Le señalé la pequeña mesa y sillas situadas bajo el alero del tejado y enfrente de la ventana del salón. Eran muebles de exterior incómodos que casi nunca usaba. Me gustaba contemplar la ciudad desde la terraza y enchufarme, y la única manera de hacerlo era de pie.

La carpeta que yo había traído estaba sobre la mesa. Cisco acercó una silla y estaba a punto de sentarse cuando se detuvo y limpió con la mano la capa de polvo de contaminación que había en la silla.

– Tío, ¿no limpias nunca esto?

– Llevas téjanos y camiseta, Cisco. Siéntate y listo.

Él lo hizo y yo también, y vi que miraba por la ventana la sombra traslúcida en el salón. La televisión estaba encendida y Patrick estaba mirando un canal por cable de deportes extremos. La gente iba dando volteretas en el aire en motos de nieve.

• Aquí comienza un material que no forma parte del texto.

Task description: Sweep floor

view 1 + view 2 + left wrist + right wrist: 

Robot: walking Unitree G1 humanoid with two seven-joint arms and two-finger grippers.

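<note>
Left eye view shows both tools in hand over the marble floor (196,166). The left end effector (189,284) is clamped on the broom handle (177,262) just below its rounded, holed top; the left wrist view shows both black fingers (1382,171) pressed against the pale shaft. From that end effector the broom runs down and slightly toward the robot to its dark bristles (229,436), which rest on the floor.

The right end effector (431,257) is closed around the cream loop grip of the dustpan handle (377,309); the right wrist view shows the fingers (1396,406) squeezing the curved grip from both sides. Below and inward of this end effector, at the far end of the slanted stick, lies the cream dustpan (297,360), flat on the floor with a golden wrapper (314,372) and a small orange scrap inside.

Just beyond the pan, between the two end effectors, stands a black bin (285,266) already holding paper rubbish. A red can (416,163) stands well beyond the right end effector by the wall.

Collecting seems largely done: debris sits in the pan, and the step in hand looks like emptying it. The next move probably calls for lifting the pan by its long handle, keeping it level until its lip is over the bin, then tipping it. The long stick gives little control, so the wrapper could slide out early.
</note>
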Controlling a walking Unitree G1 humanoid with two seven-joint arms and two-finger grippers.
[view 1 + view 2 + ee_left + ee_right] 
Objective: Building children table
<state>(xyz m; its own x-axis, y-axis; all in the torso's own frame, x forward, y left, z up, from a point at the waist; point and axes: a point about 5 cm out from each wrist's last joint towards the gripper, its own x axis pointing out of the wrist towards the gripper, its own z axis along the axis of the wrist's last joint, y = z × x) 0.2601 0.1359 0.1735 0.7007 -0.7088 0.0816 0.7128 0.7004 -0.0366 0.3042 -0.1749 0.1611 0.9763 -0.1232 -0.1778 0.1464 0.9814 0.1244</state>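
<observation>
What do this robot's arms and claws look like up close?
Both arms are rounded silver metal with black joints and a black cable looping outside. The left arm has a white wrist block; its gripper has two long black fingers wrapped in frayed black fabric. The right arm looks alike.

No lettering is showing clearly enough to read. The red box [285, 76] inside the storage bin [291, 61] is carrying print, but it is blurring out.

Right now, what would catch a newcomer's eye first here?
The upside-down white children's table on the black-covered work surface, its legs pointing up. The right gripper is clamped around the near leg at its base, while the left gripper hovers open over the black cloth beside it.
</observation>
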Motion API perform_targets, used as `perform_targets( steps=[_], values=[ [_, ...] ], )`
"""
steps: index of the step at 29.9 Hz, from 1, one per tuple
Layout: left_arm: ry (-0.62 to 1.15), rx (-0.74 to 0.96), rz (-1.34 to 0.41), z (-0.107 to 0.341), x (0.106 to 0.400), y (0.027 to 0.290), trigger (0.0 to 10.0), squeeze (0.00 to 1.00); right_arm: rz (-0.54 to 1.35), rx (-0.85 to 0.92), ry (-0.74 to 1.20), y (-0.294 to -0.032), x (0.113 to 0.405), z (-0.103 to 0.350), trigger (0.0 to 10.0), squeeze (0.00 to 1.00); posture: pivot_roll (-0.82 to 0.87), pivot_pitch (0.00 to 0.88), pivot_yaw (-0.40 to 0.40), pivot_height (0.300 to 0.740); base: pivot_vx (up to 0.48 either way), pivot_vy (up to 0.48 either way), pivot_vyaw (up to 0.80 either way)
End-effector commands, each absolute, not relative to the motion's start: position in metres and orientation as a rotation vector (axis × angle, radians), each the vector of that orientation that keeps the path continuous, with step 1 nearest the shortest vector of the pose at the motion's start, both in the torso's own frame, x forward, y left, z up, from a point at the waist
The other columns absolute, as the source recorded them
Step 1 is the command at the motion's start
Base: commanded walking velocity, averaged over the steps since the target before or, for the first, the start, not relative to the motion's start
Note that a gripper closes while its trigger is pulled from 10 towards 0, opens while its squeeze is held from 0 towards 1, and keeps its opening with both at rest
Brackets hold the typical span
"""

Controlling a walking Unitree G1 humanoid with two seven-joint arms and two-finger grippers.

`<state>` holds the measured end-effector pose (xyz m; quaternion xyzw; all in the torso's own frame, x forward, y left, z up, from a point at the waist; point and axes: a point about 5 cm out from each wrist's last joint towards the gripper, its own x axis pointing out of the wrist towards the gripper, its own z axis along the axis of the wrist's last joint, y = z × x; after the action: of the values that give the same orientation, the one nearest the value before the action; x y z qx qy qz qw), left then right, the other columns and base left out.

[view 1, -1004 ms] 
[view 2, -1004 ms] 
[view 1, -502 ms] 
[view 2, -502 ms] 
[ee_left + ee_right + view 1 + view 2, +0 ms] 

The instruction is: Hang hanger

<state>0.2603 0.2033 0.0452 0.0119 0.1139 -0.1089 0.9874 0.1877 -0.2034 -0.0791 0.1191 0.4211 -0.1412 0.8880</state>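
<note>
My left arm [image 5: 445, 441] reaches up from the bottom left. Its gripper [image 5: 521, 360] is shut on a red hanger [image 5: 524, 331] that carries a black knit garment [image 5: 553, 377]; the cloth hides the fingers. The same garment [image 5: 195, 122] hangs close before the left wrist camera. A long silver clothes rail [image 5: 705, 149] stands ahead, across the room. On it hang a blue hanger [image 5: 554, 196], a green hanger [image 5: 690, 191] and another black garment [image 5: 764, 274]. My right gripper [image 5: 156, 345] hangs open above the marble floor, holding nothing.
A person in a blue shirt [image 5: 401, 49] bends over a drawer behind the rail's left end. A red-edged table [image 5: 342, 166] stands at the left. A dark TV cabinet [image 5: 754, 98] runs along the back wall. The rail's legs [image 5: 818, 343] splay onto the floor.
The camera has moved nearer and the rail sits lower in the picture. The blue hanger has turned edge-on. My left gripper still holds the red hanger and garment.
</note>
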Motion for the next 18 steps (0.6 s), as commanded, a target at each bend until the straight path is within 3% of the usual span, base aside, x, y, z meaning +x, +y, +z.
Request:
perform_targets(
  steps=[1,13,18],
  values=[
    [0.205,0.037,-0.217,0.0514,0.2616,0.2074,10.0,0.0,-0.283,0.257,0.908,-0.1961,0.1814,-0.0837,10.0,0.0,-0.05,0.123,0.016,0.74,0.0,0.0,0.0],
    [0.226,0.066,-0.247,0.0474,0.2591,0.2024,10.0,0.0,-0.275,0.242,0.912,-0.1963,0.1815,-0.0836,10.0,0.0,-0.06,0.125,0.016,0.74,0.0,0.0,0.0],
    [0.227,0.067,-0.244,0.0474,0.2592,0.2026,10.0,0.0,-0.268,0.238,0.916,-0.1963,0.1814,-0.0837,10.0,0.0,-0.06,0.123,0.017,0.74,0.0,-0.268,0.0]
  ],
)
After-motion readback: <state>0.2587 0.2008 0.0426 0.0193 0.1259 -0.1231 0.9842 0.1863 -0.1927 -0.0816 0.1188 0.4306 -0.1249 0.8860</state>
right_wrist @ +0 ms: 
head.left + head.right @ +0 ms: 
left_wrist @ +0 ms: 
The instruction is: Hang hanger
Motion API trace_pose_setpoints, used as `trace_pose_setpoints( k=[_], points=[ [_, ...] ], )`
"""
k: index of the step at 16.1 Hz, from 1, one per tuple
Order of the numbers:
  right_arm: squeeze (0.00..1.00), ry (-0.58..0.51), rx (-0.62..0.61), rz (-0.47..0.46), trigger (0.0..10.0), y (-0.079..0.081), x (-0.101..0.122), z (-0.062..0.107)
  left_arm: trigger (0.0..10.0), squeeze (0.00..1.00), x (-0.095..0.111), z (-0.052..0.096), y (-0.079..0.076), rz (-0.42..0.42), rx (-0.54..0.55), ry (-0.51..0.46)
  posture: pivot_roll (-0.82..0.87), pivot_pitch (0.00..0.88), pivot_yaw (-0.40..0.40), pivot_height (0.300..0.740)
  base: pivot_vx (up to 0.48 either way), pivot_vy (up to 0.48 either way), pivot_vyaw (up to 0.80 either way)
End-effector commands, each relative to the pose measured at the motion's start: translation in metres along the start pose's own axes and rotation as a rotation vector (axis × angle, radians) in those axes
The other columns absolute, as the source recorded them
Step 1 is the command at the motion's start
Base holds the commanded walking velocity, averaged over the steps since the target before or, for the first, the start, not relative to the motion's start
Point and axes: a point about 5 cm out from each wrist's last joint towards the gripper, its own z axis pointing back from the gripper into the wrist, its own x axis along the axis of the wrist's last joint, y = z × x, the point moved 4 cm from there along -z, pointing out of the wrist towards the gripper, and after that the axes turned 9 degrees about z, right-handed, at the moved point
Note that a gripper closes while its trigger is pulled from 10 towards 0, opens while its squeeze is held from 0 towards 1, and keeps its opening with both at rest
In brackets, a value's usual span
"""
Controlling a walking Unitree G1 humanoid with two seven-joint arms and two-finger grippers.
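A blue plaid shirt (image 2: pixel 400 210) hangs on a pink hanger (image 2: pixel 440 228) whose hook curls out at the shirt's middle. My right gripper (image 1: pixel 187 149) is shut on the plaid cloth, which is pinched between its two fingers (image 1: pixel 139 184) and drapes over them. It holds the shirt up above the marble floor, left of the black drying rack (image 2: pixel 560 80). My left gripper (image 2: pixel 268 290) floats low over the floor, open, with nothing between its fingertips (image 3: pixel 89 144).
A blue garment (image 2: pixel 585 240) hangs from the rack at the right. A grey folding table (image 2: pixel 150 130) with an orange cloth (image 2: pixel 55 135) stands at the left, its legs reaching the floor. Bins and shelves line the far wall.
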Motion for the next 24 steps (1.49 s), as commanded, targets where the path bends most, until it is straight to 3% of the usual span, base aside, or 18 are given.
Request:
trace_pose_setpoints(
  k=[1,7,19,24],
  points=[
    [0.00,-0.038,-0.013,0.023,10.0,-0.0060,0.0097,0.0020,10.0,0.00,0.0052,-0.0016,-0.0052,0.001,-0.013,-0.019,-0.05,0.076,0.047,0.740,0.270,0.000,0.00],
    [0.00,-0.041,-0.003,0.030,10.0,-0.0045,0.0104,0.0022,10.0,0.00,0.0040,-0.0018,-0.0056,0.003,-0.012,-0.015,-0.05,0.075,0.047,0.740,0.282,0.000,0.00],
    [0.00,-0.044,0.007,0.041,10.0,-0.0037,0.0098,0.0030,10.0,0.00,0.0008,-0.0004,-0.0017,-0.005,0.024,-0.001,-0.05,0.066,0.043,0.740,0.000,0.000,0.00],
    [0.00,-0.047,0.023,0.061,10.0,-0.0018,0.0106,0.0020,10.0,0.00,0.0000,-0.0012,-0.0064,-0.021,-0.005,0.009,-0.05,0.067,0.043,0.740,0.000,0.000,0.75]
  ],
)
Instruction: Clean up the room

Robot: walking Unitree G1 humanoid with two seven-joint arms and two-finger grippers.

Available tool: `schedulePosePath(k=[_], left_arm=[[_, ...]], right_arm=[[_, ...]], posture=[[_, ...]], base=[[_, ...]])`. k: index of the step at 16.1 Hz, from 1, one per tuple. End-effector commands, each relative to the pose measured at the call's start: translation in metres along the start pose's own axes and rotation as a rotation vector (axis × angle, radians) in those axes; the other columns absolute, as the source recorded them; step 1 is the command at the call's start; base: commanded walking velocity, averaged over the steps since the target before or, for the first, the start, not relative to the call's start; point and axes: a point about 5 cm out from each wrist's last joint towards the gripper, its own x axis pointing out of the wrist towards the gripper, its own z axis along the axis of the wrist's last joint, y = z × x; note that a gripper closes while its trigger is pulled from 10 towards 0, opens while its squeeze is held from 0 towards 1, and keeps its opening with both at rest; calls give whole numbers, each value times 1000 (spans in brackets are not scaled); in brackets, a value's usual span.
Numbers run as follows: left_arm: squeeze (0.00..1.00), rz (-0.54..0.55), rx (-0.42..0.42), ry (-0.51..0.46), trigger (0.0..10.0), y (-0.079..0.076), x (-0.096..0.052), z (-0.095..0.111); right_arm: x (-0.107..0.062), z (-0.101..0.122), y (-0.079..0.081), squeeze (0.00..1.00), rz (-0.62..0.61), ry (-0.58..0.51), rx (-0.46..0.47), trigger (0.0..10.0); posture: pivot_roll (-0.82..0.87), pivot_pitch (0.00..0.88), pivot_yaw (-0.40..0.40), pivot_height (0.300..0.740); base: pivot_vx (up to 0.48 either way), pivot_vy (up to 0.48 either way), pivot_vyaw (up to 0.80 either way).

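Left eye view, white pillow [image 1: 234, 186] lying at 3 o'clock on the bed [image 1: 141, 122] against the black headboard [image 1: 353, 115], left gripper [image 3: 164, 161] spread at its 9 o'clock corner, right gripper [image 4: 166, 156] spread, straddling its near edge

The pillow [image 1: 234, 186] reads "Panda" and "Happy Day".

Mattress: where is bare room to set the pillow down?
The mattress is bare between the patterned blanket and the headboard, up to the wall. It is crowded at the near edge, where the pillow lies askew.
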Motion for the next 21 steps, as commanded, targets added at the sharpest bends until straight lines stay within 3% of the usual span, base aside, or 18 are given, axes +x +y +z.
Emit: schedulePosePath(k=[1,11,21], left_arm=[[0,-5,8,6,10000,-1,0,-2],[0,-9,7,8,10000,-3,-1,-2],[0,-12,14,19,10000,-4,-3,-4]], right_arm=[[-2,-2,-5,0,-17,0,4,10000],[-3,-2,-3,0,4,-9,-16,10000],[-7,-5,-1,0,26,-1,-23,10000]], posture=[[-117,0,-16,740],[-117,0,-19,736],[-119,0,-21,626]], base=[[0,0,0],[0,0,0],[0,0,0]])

– ¿Eso es un deporte? -preguntó Cisco.

– Para Patrick supongo.

– ¿Cómo te va con él?

– Va. Sólo va a quedarse un par de semanas. Habíame del número siete.

– Al grano. Muy bien.

Metió la mano en el bolsillo trasero y sacó un pequeño diario.

– ¿Tienes alguna luz aquí?

Me levanté, fui a la puerta delantera y metí la mano en el interior para encender la luz de la terraza. Miré la tele y vi al personal médico atendiendo a un conductor de moto de nieve que aparentemente no había logrado completar su giro en el aire y tenía un trineo de ciento y pico kilos encima.

Cerré la puerta y me senté frente a Cisco, que estaba estudiando algo en su libreta.

– Bien -dijo-. El jurado número siete. No he tenido mucho tiempo con esto, pero tengo unas cuantas cosas que quería traerte de inmediato. Se llama David McSweeney y creo que casi todo lo que puso en su hoja de testigo es falso.

La hoja de testigo era el formulario de una página que cada jurado cumplimenta como parte del proceso voir dire . Las hojas llevan el nombre, profesión y zona de residencia por código postal del potencial jurado, así como una lista de preguntas básicas diseñadas para ayudar a los abogados a formarse opiniones respecto a si quieren a ese individuo. En este caso el nombre había sido eliminado, pero el resto de la información figuraba en la hoja que le había dado a Cisco como punto de partida.